Problem:
The reply should hold every line of the listing exactly, and none of its images.

Start of Entries shown

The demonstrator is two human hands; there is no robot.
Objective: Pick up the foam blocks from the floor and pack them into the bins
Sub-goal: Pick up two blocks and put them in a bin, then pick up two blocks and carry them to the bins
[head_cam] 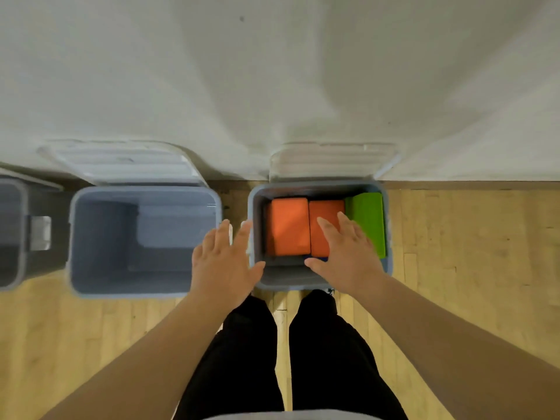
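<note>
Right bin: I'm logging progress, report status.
Left hand, right hand open, empty. Right bin holds two orange foam blocks, one green foam block. Nothing obstructing.

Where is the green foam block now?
In the head view, the green block sits inside the right-hand bin, against its right wall, next to an orange block.

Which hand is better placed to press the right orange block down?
Probably the right hand: it is open above that orange block in the bin; the left hand is beside the bin's left rim.

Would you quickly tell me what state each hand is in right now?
Left hand: open, fingers straight, holding nothing.
Right hand: open, spread over an orange block, holding nothing.
</note>
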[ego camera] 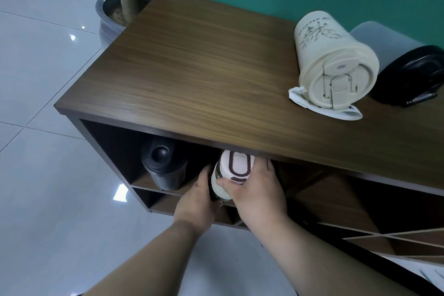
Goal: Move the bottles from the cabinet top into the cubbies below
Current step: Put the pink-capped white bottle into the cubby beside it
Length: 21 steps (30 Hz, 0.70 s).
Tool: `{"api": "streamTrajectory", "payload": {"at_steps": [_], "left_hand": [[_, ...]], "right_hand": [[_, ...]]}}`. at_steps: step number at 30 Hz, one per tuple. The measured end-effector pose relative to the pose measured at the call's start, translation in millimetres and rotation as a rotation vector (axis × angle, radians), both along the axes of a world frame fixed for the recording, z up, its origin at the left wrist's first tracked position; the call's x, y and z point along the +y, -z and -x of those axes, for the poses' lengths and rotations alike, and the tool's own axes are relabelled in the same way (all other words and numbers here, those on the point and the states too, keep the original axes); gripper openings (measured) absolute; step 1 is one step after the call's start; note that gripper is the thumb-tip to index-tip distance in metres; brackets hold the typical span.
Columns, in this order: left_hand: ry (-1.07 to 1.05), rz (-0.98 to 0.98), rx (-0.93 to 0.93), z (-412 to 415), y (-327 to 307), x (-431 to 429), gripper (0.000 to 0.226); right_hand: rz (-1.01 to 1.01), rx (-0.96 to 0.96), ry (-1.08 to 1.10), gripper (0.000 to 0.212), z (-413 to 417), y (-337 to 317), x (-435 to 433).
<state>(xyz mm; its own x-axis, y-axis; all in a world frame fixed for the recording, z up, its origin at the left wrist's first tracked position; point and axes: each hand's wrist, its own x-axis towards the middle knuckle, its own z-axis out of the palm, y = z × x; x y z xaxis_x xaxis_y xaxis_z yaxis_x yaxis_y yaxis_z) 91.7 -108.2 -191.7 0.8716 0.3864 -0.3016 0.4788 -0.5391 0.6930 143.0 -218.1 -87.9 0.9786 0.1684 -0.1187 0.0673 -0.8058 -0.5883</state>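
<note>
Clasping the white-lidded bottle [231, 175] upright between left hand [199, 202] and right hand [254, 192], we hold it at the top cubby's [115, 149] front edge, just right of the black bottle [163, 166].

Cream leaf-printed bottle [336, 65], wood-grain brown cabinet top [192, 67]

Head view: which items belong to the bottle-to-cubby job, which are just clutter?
Job: white-lidded bottle held in both hands, black bottle in the cubby, cream tumbler, grey black-lidded tumbler, cabinet top.
Clutter: plant pot, white cloth.
</note>
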Motion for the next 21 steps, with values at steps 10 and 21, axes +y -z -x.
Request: {"api": "streamTrajectory", "payload": {"at_steps": [10, 21], "left_hand": [[0.011, 0.021, -0.018, -2, 5, 1, 0.098], [0.017, 0.132, -0.014, 14, -11, 7, 0.108]], "right_hand": [[-0.014, -0.030, 0.014, 0.089, 2, 5, 0], [0.006, 0.025, -0.081, 0.111, 25, -12, -18]]}}
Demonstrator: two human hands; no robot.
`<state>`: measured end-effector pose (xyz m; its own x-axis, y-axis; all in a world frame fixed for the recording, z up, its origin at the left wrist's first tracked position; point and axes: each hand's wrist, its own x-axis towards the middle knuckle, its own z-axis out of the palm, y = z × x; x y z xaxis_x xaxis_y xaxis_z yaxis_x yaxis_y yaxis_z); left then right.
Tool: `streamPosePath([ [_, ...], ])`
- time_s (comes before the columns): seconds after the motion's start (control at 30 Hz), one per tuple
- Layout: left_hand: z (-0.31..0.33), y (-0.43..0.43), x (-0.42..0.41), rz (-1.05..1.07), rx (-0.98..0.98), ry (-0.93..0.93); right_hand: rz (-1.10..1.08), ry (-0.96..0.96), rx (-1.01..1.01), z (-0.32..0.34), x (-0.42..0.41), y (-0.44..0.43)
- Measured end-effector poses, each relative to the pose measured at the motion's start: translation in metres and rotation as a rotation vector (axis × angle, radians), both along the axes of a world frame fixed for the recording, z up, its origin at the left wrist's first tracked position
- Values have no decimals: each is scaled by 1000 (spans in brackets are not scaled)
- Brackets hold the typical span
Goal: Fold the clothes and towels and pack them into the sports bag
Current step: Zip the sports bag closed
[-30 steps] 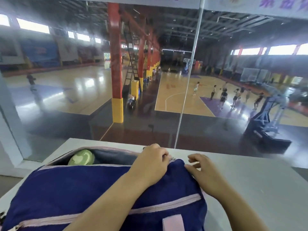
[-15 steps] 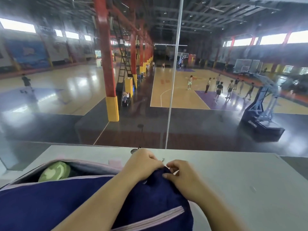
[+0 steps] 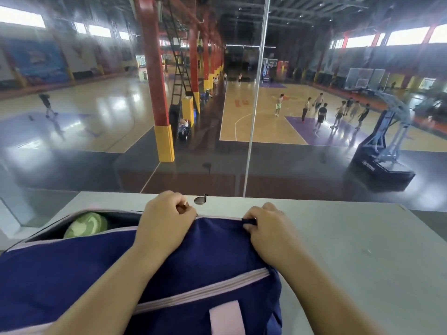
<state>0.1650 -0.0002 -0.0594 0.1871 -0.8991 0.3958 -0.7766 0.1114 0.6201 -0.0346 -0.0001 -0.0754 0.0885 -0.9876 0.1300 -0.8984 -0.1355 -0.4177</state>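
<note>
A navy sports bag (image 3: 79, 267) with pink trim lies on the grey table (image 3: 350, 250) in front of me. Its top opening gapes on the left, where a rolled green and white towel (image 3: 84, 224) shows inside. My left hand (image 3: 167, 223) is closed at the top seam, pinching what looks like the zipper pull. Further right, my right hand (image 3: 268, 228) grips a small navy tab at the end of the seam. Between my hands the opening is zipped shut.
A glass pane (image 3: 254, 117) stands right behind the table's far edge, with a basketball hall and players below. A small dark fitting (image 3: 200, 199) sits at the table's far edge. Bare table surface stretches to the right of the bag.
My hands were together at the right end of the seam; the left hand has since moved left along it while the right hand holds the end tab. The camera tilted a little.
</note>
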Motion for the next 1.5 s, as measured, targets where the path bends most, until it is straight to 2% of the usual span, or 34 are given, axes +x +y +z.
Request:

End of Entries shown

Exercise solution:
The demonstrator is two human hands; there is no robot.
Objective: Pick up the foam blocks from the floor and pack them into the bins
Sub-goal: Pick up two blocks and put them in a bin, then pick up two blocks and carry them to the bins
[head_cam] 
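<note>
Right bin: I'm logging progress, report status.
Left hand, right hand open, empty. Right bin holds two orange foam blocks, one green foam block. Nothing obstructing.

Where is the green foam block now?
In the head view, the green block sits inside the right-hand bin, against its right wall, next to an orange block.

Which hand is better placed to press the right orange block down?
Probably the right hand: it is open above that orange block in the bin; the left hand is beside the bin's left rim.

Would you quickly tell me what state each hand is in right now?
Left hand: open, fingers straight, holding nothing.
Right hand: open, spread over an orange block, holding nothing.
</note>
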[ego camera] 
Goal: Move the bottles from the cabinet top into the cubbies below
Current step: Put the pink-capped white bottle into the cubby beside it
Length: 21 steps (30 Hz, 0.70 s).
Tool: `{"api": "streamTrajectory", "payload": {"at_steps": [_], "left_hand": [[_, ...]], "right_hand": [[_, ...]]}}`. at_steps: step number at 30 Hz, one per tuple. The measured end-effector pose relative to the pose measured at the call's start, translation in millimetres and rotation as a rotation vector (axis × angle, radians), both along the axes of a world frame fixed for the recording, z up, its origin at the left wrist's first tracked position; the call's x, y and z point along the +y, -z and -x of those axes, for the poses' lengths and rotations alike, and the tool's own axes are relabelled in the same way (all other words and numbers here, those on the point and the states too, keep the original axes); gripper openings (measured) absolute; step 1 is one step after the call's start; note that gripper is the thumb-tip to index-tip distance in metres; brackets hold the typical span.
Columns, in this order: left_hand: ry (-1.07 to 1.05), rz (-0.98 to 0.98), rx (-0.93 to 0.93), z (-412 to 415), y (-327 to 307), x (-431 to 429), gripper (0.000 to 0.226); right_hand: rz (-1.01 to 1.01), rx (-0.96 to 0.96), ry (-1.08 to 1.10), gripper (0.000 to 0.212), z (-413 to 417), y (-337 to 317), x (-435 to 433).
<state>(xyz mm; its own x-axis, y-axis; all in a world frame fixed for the recording, z up, its origin at the left wrist's first tracked position; point and axes: each hand's wrist, its own x-axis towards the middle knuckle, its own z-axis out of the palm, y = z × x; x y z xaxis_x xaxis_y xaxis_z yaxis_x yaxis_y yaxis_z) 91.7 -108.2 -191.7 0.8716 0.3864 -0.3016 0.4788 -0.5391 0.6930 143.0 -218.1 -87.9 0.9786 0.1684 -0.1187 0.0673 -0.8058 -0.5883</state>
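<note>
Clasping the white-lidded bottle [231, 175] upright between left hand [199, 202] and right hand [254, 192], we hold it at the top cubby's [115, 149] front edge, just right of the black bottle [163, 166].

Cream leaf-printed bottle [336, 65], wood-grain brown cabinet top [192, 67]

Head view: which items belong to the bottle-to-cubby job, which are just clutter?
Job: white-lidded bottle held in both hands, black bottle in the cubby, cream tumbler, grey black-lidded tumbler, cabinet top.
Clutter: plant pot, white cloth.
</note>
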Motion for the next 21 steps, with values at steps 10 and 21, axes +y -z -x.
Request: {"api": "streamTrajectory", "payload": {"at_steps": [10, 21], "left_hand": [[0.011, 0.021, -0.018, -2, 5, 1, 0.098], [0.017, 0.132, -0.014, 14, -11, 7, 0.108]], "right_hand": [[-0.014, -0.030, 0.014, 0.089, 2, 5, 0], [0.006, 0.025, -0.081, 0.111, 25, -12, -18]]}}
Demonstrator: two human hands; no robot.
`<state>`: measured end-effector pose (xyz m; its own x-axis, y-axis; all in a world frame fixed for the recording, z up, its origin at the left wrist's first tracked position; point and axes: each hand's wrist, its own x-axis towards the middle knuckle, its own z-axis out of the palm, y = z × x; x y z xaxis_x xaxis_y xaxis_z yaxis_x yaxis_y yaxis_z); left then right.
Tool: `streamPosePath([ [_, ...], ])`
- time_s (comes before the columns): seconds after the motion's start (control at 30 Hz), one per tuple
- Layout: left_hand: z (-0.31..0.33), y (-0.43..0.43), x (-0.42..0.41), rz (-1.05..1.07), rx (-0.98..0.98), ry (-0.93..0.93); right_hand: rz (-1.10..1.08), ry (-0.96..0.96), rx (-1.01..1.01), z (-0.32..0.34), x (-0.42..0.41), y (-0.44..0.43)
- Measured end-effector poses, each relative to the pose measured at the motion's start: translation in metres and rotation as a rotation vector (axis × angle, radians), both along the axes of a world frame fixed for the recording, z up, its origin at the left wrist's first tracked position
- Values have no decimals: each is scaled by 1000 (spans in brackets are not scaled)
- Brackets hold the typical span
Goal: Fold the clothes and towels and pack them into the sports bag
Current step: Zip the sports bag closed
[-30 steps] 
[-15 steps] 
[+0 steps] 
<state>0.1650 -0.0002 -0.0594 0.1871 -0.8991 0.3958 -0.7766 0.1114 0.6201 -0.0346 -0.0001 -0.0754 0.0885 -0.9876 0.1300 -0.8984 -0.1355 -0.4177</state>
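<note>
A navy sports bag (image 3: 79, 267) with pink trim lies on the grey table (image 3: 350, 250) in front of me. Its top opening gapes on the left, where a rolled green and white towel (image 3: 84, 224) shows inside. My left hand (image 3: 167, 223) is closed at the top seam, pinching what looks like the zipper pull. Further right, my right hand (image 3: 268, 228) grips a small navy tab at the end of the seam. Between my hands the opening is zipped shut.
A glass pane (image 3: 254, 117) stands right behind the table's far edge, with a basketball hall and players below. A small dark fitting (image 3: 200, 199) sits at the table's far edge. Bare table surface stretches to the right of the bag.
My hands were together at the right end of the seam; the left hand has since moved left along it while the right hand holds the end tab. The camera tilted a little.
</note>
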Motion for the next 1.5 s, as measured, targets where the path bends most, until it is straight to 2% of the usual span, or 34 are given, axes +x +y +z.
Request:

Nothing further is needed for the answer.